• Aim of the task
Work through the listing below, copying each line that carries the word "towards".

*** Data for analysis ***

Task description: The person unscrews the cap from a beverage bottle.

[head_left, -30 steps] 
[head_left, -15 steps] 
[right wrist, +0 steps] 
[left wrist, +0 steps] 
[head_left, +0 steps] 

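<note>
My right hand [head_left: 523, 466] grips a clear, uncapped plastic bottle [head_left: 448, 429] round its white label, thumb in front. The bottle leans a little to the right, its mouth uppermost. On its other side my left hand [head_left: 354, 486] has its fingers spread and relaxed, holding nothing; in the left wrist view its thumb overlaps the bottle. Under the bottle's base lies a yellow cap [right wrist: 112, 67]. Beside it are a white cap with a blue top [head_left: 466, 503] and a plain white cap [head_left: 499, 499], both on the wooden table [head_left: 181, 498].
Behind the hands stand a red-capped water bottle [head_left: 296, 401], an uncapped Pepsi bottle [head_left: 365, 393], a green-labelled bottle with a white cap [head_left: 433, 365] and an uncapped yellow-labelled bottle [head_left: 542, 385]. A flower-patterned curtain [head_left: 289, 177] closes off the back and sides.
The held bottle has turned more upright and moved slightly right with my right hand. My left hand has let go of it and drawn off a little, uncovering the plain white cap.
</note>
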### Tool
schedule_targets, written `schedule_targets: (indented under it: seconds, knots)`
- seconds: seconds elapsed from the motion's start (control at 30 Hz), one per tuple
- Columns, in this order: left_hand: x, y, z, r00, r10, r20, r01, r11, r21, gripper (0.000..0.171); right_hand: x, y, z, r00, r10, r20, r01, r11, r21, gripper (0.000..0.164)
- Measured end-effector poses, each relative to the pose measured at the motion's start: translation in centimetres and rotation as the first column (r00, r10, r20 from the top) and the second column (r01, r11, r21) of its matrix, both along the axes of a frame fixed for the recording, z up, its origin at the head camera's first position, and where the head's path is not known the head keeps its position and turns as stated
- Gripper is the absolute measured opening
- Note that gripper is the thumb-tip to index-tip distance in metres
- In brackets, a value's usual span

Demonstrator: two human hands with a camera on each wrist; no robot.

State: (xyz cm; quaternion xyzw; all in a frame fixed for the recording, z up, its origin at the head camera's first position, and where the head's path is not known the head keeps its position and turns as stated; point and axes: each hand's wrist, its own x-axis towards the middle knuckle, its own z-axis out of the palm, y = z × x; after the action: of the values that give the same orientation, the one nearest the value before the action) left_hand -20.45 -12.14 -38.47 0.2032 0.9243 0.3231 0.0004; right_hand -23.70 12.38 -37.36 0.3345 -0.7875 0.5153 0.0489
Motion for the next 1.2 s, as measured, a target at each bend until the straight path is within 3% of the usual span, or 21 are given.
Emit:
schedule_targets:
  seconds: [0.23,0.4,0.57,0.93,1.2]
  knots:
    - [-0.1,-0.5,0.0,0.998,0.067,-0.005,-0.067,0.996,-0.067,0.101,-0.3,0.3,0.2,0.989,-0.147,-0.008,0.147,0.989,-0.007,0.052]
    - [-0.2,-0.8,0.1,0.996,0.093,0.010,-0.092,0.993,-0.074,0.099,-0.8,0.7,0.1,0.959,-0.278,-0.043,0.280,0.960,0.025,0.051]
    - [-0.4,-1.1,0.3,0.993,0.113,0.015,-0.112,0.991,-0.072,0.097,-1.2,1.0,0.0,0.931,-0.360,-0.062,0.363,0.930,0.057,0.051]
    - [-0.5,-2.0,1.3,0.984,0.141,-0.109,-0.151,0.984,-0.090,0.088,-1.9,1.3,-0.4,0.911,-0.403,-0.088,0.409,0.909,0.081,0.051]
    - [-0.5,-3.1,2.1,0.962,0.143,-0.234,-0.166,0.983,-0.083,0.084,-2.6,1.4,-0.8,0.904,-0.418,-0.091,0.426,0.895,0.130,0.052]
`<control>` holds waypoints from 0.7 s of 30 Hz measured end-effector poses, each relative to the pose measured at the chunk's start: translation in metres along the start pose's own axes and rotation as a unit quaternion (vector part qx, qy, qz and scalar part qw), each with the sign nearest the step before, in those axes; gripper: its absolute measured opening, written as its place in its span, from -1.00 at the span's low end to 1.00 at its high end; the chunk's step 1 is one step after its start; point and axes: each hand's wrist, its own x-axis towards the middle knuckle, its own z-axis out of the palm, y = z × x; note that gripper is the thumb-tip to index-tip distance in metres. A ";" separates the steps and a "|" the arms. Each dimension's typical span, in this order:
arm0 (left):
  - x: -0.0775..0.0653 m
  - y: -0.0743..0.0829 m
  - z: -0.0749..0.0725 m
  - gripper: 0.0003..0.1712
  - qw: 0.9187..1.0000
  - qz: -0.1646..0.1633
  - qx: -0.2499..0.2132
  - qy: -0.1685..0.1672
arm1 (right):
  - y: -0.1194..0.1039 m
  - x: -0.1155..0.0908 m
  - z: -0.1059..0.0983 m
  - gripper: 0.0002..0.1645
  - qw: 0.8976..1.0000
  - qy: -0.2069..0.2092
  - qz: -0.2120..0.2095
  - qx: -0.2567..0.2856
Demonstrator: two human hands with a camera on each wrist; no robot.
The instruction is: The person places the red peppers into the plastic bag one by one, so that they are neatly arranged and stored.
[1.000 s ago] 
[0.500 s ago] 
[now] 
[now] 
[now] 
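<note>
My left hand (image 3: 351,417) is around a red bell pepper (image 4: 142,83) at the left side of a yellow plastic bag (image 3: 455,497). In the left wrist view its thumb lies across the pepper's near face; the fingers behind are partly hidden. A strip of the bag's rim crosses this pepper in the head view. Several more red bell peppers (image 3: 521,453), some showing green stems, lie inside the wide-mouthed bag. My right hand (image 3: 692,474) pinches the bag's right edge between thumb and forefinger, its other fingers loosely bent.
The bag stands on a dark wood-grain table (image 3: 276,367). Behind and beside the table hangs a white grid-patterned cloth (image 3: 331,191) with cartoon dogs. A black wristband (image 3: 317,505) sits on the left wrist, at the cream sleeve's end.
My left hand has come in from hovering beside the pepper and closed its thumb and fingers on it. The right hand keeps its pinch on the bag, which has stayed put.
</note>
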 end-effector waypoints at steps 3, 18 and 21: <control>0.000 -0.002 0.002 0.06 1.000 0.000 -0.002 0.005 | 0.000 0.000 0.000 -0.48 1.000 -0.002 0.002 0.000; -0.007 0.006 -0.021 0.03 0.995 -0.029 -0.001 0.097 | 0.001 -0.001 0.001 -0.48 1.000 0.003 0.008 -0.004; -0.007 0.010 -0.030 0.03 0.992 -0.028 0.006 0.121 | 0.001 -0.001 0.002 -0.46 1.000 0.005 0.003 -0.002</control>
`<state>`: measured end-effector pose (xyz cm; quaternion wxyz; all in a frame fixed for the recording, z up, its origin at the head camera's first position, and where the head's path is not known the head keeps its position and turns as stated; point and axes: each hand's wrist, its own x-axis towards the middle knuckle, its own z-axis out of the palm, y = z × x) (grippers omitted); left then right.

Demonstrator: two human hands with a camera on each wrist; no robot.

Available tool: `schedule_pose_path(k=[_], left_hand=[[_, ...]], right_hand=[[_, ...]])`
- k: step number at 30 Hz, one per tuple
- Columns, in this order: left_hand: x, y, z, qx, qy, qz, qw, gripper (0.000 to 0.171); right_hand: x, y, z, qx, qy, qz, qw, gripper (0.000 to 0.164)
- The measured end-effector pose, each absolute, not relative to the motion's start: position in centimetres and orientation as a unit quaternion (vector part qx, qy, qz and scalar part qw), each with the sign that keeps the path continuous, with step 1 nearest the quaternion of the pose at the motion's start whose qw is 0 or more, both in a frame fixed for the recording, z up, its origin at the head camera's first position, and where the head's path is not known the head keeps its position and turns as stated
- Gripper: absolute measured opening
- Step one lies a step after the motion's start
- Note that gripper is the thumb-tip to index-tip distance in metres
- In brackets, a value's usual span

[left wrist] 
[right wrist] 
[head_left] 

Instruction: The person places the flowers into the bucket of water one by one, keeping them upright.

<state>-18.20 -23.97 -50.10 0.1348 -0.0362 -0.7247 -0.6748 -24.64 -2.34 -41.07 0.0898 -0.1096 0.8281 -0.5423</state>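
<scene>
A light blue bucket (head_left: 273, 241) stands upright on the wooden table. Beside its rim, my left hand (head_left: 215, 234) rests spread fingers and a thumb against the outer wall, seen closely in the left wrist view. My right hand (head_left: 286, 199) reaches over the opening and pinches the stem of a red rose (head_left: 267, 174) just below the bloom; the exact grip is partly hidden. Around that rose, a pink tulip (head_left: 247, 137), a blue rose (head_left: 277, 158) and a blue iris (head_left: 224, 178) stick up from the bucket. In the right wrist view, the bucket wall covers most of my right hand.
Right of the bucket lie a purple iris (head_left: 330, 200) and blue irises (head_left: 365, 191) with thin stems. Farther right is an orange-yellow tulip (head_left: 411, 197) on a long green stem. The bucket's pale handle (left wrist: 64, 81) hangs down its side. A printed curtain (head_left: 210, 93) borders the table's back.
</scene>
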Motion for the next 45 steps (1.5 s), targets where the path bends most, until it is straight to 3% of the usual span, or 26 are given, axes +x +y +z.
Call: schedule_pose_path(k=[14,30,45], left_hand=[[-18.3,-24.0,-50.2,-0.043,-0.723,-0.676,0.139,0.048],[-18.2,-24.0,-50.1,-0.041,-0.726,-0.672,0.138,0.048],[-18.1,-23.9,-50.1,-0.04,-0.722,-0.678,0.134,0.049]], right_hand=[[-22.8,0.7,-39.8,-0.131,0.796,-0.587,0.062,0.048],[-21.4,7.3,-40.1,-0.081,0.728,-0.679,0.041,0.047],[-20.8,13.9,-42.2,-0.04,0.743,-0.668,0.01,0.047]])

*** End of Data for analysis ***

• Written response
State: (xyz cm; quaternion xyzw; all in a frame fixed for the recording, z up, its origin at the head camera's first position, and where the head's path is not known the head keeps its position and turns as stated; point and axes: each hand's wrist, its own x-axis towards the middle knuckle, its own z-axis out of the palm, y = z × x; after the action: of the values that give the same orientation, the one nearest the value before the action) left_hand -20.45 -12.14 -38.47 0.2032 0.9243 0.3231 0.0004; right_hand -23.70 12.38 -37.36 0.3345 -0.7875 0.5153 0.0489
`<control>` holds waypoints from 0.7 s of 30 Hz measured end-effector poses, each relative to the pose measured at the chunk's start: translation in metres along the start pose's own axes and rotation as a unit quaternion (vector part qx, qy, qz and scalar part qw), each with the sign nearest the step before, in those axes; gripper: its absolute measured opening, written as its place in its span, from -1.00 at the span's low end to 1.00 at its high end; the chunk's step 1 is one step after its start; point and axes: each hand's wrist, its own x-axis towards the middle knuckle, its own z-axis out of the palm, y = z × x; note that gripper is the thumb-tip to index-tip distance in metres. A ";" separates the steps and a "|" the arms. Each dimension's typical span, in this order:
`<state>`: measured end-effector pose (xyz cm; quaternion wxyz; all in a frame fixed for the recording, z up, its origin at the head camera's first position, and where the head's path is not known the head keeps its position and turns as stated; point and axes: each hand's wrist, its own x-axis towards the middle knuckle, its own z-axis out of the palm, y = z × x) (grippers omitted); left then right.

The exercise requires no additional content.